Just a few examples: The cardiovascular, endocrine, and immune systems can all be altered by relationship stress. According to a study of newlyweds, couples who were critical, sarcastic, spoke in an unpleasant tone, and made aggravating facial expressions like eyerolls during a conflict had higher levels of stress hormones.

In a similar vein, a different study found that people in abusive relationships had a slower rate of wound healing, higher levels of inflammation, elevated blood pressure, and more frequent changes in heart rate during conflict. When their wives reported more stress, middle-aged and older men had higher blood pressure. When compared to partners who felt more appreciated and cared for, those who felt they weren’t understood or cared for had lower well-being and higher mortality rates 10 years later.

Conflict and cortisol Cortisol is a hormone that contributes significantly to the body’s response to stress. Since cortisol has a diurnal rhythm, its levels typically peak shortly after waking up and gradually decrease throughout the day. However, unhealthy cortisol patterns, such as low cortisol levels upon waking or a lack of significant tapering off by the end of the day, can result from chronic stress.
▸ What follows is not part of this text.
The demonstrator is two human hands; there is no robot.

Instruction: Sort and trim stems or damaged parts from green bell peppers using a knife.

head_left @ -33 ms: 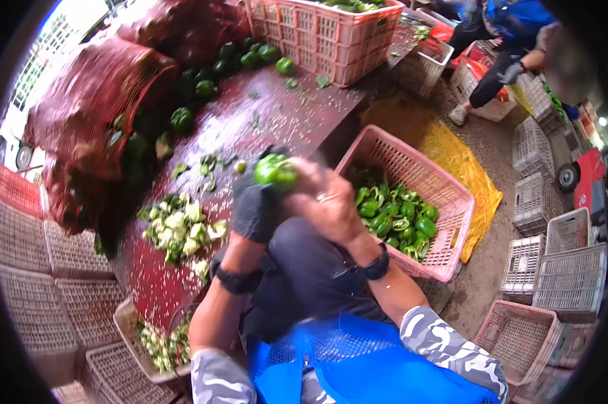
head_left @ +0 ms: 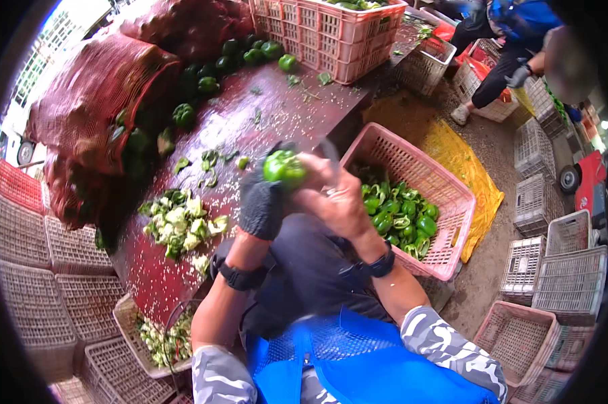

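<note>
My left hand [head_left: 261, 202], in a dark grey glove, is closed around a green bell pepper [head_left: 283, 168] above my knee. My bare right hand [head_left: 336, 200] is pressed close to the pepper's right side with its fingers curled. Above its fingers rises a thin grey blade-like tool [head_left: 330, 160], smeared by motion, and its handle is hidden in the hand. Beside my right hand a pink crate [head_left: 445, 176] holds several green peppers [head_left: 393, 219]. Left of my hands, pale cut pepper cores [head_left: 178, 223] lie heaped on the dark red table [head_left: 233, 124].
Red mesh sacks [head_left: 95, 108] and whole green peppers [head_left: 207, 85] fill the table's far left. A tall pink crate [head_left: 317, 37] stands at its far edge. Below the near left edge sits a crate of scraps [head_left: 132, 330]. Another person [head_left: 502, 60] sits at the far right.
Both hands and the pepper have shifted slightly right. The pepper looks a little turned in my left hand, and the grey tool now shows above my right fingers.
</note>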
An increase in the likelihood of disease development and death is linked to these patterns.

My colleagues and I discovered that couples’ cortisol levels changed on the day of conflict; Even four hours after the conflict had ended, people whose stressed partners engaged in negative behaviors during the conflict had higher cortisol levels.

These findings suggest that fighting with a partner who is already stressed out could have long-term effects on our biological health.

Managing stress During and after the holidays, here are three ways to reduce relationship stress.

First, talk to each other and validate each other. Let your partner know that you understand how they feel. Talk about big and small issues before they get out of hand. Partners sometimes cover up problems in order to protect one another, but doing so can actually make things worse. Don’t interrupt your partner when they express their own emotions. Keep in mind that feeling understood and cared for by a partner is beneficial to your emotional well-being and promotes healthier cortisol patterns; therefore, supporting one another and listening to one another can have positive health effects for both of you.

Show your love next. Be kind to one another and give each other hugs. Additionally, this can lower cortisol levels and improve your mood. According to one study, a happy relationship can even help boost vaccination response.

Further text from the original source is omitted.